Opinion

Reintegrate UK rail network by bringing franchises into the public sector

Robert Jupe, professor of accounting and public management at the University of Kent.

Following a National Audit Office report, which highlighted the disripution caused by infrastructure problems and issues with the rail franchise system on the Govia Thameslink network, professor Robert Jupe looks at the challenges facing Britain's railways and how best to finance the network moving forward.

The latest report by the National Audit Office (NAO), which scrutinises public expenditure, highlights continuing problems with the privatised rail franchise system. Britain’s integrated nationalised rail industry, British Rail, was fragmented and privatised in the 1990s and there was a vertical separation of train operations from the rail infrastructure. Periodically, train operations are awarded to rail franchisees following a competitive bidding process which was intended to improve efficiency and quality of service, reduce costs and, in the long run, eliminate subsidy. In practice, however, total rail costs have doubled in real terms since privatisation, efficiency savings have proved hard to deliver, and the combined annual subsidy of nearly £4bn to the train operators and the infrastructure provider, Network Rail, is still far larger than that ever received by British Rail.

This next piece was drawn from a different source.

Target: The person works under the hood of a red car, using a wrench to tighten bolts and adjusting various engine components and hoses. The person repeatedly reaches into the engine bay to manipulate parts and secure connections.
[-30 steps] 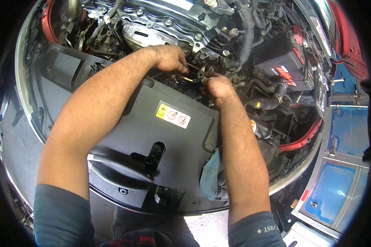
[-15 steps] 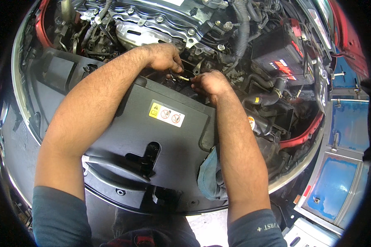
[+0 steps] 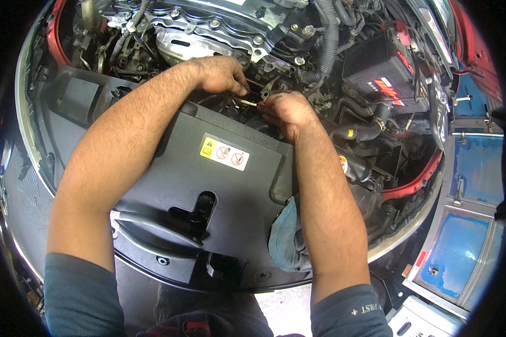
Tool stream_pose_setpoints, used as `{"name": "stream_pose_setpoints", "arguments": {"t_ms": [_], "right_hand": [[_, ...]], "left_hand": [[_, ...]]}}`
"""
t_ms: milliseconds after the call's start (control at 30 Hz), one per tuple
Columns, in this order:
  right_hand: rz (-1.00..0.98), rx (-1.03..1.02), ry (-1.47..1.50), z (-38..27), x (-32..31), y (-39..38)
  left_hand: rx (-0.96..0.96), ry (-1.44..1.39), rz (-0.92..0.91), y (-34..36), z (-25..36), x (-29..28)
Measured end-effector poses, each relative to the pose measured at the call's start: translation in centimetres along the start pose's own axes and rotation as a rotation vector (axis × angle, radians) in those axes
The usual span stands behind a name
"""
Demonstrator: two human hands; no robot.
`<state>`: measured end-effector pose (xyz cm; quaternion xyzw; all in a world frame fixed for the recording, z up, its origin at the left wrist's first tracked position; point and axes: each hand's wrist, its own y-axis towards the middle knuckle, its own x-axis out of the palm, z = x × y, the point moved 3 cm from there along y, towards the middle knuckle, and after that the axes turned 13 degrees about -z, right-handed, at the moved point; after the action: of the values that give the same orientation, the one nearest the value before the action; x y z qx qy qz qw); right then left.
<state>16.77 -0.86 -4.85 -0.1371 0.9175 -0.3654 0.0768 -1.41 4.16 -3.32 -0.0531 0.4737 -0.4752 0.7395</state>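
Both of my hands reach down into the gap between the engine and the black front cover (image 3: 236, 191). My left hand (image 3: 222, 76) is bent over with its fingers curled downward beside the metal heat shield (image 3: 194, 48); what its fingertips grip is hidden. Opposite it, my right hand (image 3: 289, 109) has its fingers drawn together at the end of a thin, pale, rod-like piece (image 3: 248, 103). That piece lies across the small space between the two hands. Its kind is too small to make out, and dark parts surround it below.
A black battery (image 3: 385, 73) sits at the right, with hoses below it and a thick corrugated hose (image 3: 329, 42) to its left. A blue-grey cloth or glove (image 3: 287, 238) lies on the cover by my right forearm. Blue-panelled metal drawers (image 3: 452, 253) stand farther right.
My right hand has turned slightly and shifted a little up, its fingers closer to the left hand. The pale piece has moved slightly left and up. My left hand stays almost in place.
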Motion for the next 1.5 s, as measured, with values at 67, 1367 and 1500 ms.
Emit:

The NAO report focuses on the disruption for passengers in the Govia Thameslink franchise, the largest of the 15 franchises managed by the Department for Transport, which brings together four rail services Thameslink, Southern, Great Northern and Gatwick and is an overseas subsidiary of France’s state-owned railway. The NAO report criticises the department’s management of the franchise, noting that over the three years from September 2014 its passengers experienced ‘the worst service performance on the national rail network’.

While accepting that industrial action contributed to delays and cancellations, the report criticises the department for devising a "complex and ambitious" franchise, for not seeking "sufficient assurance that Govia Thameslink would have enough train drivers" to operate the franchise, and for not having "a good understanding" of the underlying condition of the rail network used by the franchise. It concludes that the department’s decisions "negatively impacted" on passengers, and that to date it has not "achieved value for money from the franchise". 

As well as performance issues, there have been a number of examples of over-optimistic bids for franchises where the bidder has been allowed to walk away from the contract. Last November, it was agreed that Stagecoach/Virgin would be relieved of the East Coast franchise in 2020, rather than 2023, after their over-optimistic winning bid which promised £3.3bn in payments over eight years proved to be unsustainable. This has happened twice before with this franchise, in 2007 and 2009.

The Labour government then established Directly Operated Railways to manage the franchise under public ownership. Despite infrastructure problems, there were improved levels of customer satisfaction and punctuality and the State-owned operator, which did not have to pay dividends, was more financially successful than its private sector counterparts before or since. The ideological commitment to privatisation, however, means that this effective solution has not been readopted.

Although still subject to jibes about its sandwiches, British Rail in the decade before privatisation undertook a long and painful business-focused reorganisation which left it one of the most efficient railways in Europe. The fragmentation and privatisation of the integrated rail network was supposed to improve efficiency further, and to remove both the need for government intervention in the industry and for subsidy.

Paradoxically, the continuing problems of the railways, particularly those of the franchises, mean that there is now far more government intervention than under nationalisation. Further, the rail franchising sector, which was supposed to unleash the benefits of competition and private enterprise, is now dominated by subsidiaries of three overseas state-owned railways, those of France, Germany and the Netherlands, which benefit from British government subsidy.

The fundamental problem with financing rail is that, as a highly capital intensive industry, it is very difficult to cover the costs of both the infrastructure and train operations from fares. This dilemma has been critical for rail under both private and public ownership. British Rail came closest to resolving the dilemma before its privatisation by undertaking major organisational reforms which lead to very significant improvements in productivity and punctuality.

Rather than maintaining the fiction that the railways are 'profitable’, when they still depend on subsidy, the government could reintegrate rail by bringing franchises into the public sector at no cost as they expire or run into difficulty, and merging them with Network Rail which is already in the public sector. 

Robert Jupe is a professor of accounting and public management at the University of Kent.